The 287-page document the APF sent to plaintiffs on 1 July offers insight into how the foundation actively lobbied Atlanta city council members to squash activist efforts to put Cop City’s construction to a citywide vote in a referendum, among other issues.

In a 17 September 2023 email, Rob Baskin, an APF spokesperson, said the foundation would speak to “the mayor’s key folks” and members of the city council about how allowing a referendum on Cop City to go before Atlanta voters “would, at best, delay and could derail the project’s financing”, according to a document he attached. Letting the city’s residents decide on the project would “almost certainly [result] in the loss of credibility of City Council and its members”, the document warns.

Activists behind the referendum “seek to override their elected representatives who conceived, debated and twice overwhelmingly approved the project in fully transparent public forums”, the document says. The foundation omits that the city council meetings he refers to, in which the training center’s funding was approved, included record-breaking numbers of Atlanta residents attending and dozens of hours of public testimony against the project. When the city council approved the training center funding anyway, the referendum effort was born.

Cop City Vote organizers then spent months gathering 116,000 signatures in late 2023 in order to reach a required threshold of about half that number of verified, registered voters. A coalition of voting rights and pro-democracy law firms across the US drew up an ordinance to codify how the city could verify and count voter signatures on petitions to place questions on ballots in general, and offered it to Atlanta city council.

This was needed because the Cop City referendum was the first such local democracy effort in the capital of Georgia’s 176-year history – and no such process existed. But in the end, the city council scuttled the ordinance behind closed doors, as the Guardian reported at the time; the referendum never took place, mired in legal disputes.

“If we had known, and gotten these documents when we asked, there was a potential for immediate impact on public opinion,” Scott said, referring to the foundation’s role in squashing the referendum.

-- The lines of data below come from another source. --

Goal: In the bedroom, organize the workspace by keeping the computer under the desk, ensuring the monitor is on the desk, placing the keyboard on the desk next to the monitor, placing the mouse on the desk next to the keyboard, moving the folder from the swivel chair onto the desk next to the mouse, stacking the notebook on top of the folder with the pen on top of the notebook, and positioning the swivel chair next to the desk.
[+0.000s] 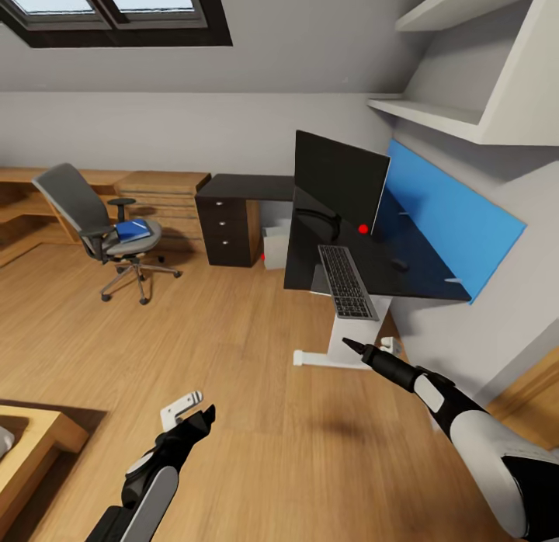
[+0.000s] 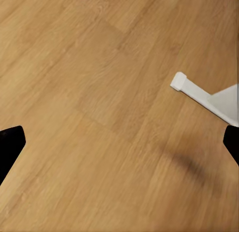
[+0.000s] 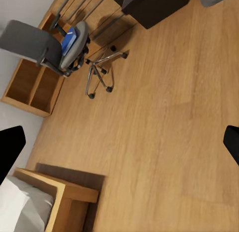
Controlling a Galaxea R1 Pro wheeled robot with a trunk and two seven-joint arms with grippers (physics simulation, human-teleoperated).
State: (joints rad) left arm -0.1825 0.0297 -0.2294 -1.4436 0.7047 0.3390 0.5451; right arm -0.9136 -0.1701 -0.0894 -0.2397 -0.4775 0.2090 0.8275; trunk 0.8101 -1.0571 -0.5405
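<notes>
The black desk (image 1: 435, 282) stands at the right wall. On it are the monitor (image 1: 341, 181), the keyboard (image 1: 347, 282) in front of it and the mouse (image 1: 400, 264) to the keyboard's right. The computer (image 1: 273, 248) sits on the floor under the desk. The swivel chair (image 1: 97, 220) stands far left, apart from the desk, with the blue folder (image 1: 132, 230) on its seat; the right wrist view also shows chair (image 3: 42, 45) and folder (image 3: 71, 39). I cannot make out the notebook or the pen. My left gripper (image 1: 200, 419) and right gripper (image 1: 352, 345) hang open over the floor, empty.
A light-wood drawer chest (image 1: 167, 196) and low shelving (image 1: 23, 208) line the back wall behind the chair. A wooden bed corner (image 1: 35, 441) is at the near left. The desk's white foot (image 2: 199, 95) lies near my left gripper. Wood floor (image 1: 233, 332) spreads between.
</notes>
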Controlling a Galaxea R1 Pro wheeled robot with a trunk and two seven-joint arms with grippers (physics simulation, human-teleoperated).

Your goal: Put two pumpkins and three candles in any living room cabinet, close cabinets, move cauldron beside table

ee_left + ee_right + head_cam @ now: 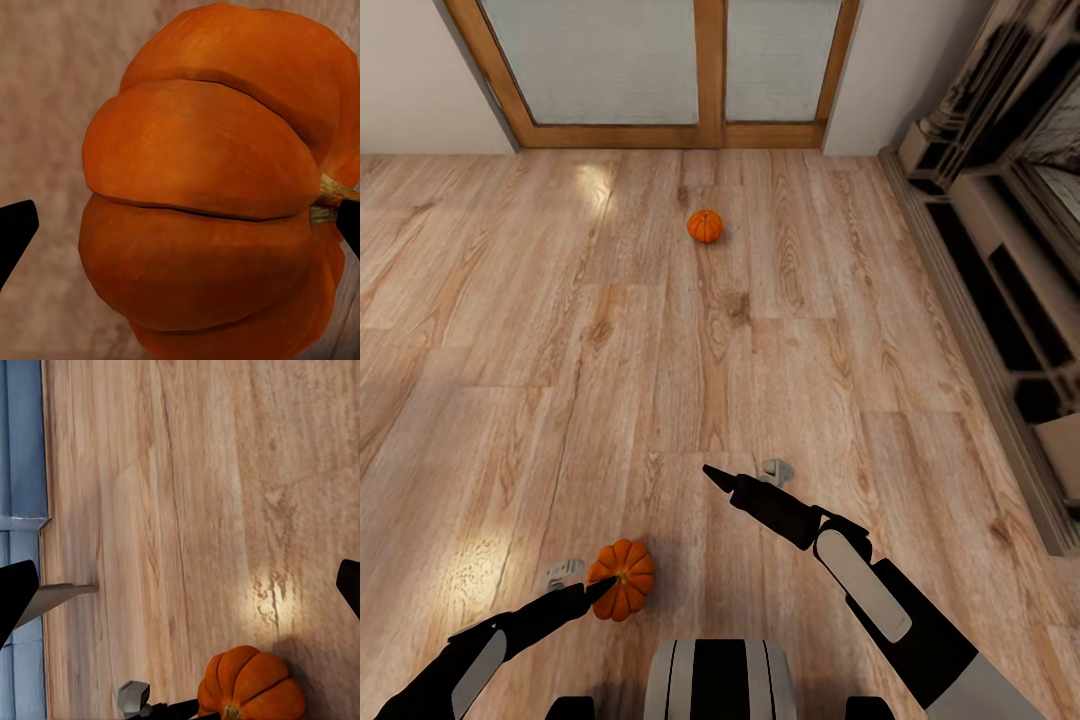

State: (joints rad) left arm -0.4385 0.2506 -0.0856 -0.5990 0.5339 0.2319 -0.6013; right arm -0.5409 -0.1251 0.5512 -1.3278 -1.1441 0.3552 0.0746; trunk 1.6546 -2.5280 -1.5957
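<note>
A small orange pumpkin (625,578) sits on the wooden floor just ahead of my base. My left gripper (596,590) is open and straddles it. In the left wrist view the pumpkin (210,202) fills the space between the black fingertips (15,229), with a gap on one side. A second pumpkin (705,226) lies farther off, mid-floor. My right gripper (718,477) hovers open over bare floor, to the right of the near pumpkin (251,686) and beyond it. The right gripper (180,592) holds nothing. Candles, cabinet and cauldron are out of view.
An ornate grey-beige fireplace surround (1000,290) runs along the right side. Wood-framed glass doors (700,70) stand at the far wall. Open wooden floor (510,330) stretches to the left and ahead.
</note>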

Also revealed in the document: the foundation posted 40 officers and installed eight cameras at the training center’s 171-acre (70-hectare) footprint in a forest south-east of Atlanta in late 2023, to protect it from any vandalism by activists.

Opposition to the $109-million center has come from a wide range of local and national organizations and protesters, and is centered on concerns such as unchecked police militarization and clearing forests in an era of climate crisis.

Atlanta police, and the foundation, say the center is needed for “world-class” training and to attract new officers.

The last eight pages of the document include redacted emails, which appears to violate the judge’s order to leave all records un-redacted. Plaintiffs plan to file a motion to obtain those records.

After receiving the document several weeks ago, ACPC has not waited to test the ruling, and filed an open records request last week for minutes from the foundation’s board meetings going back to 2005, Scott said. He has yet to receive a reply.

“We’re going to keep going for transparency,” he said.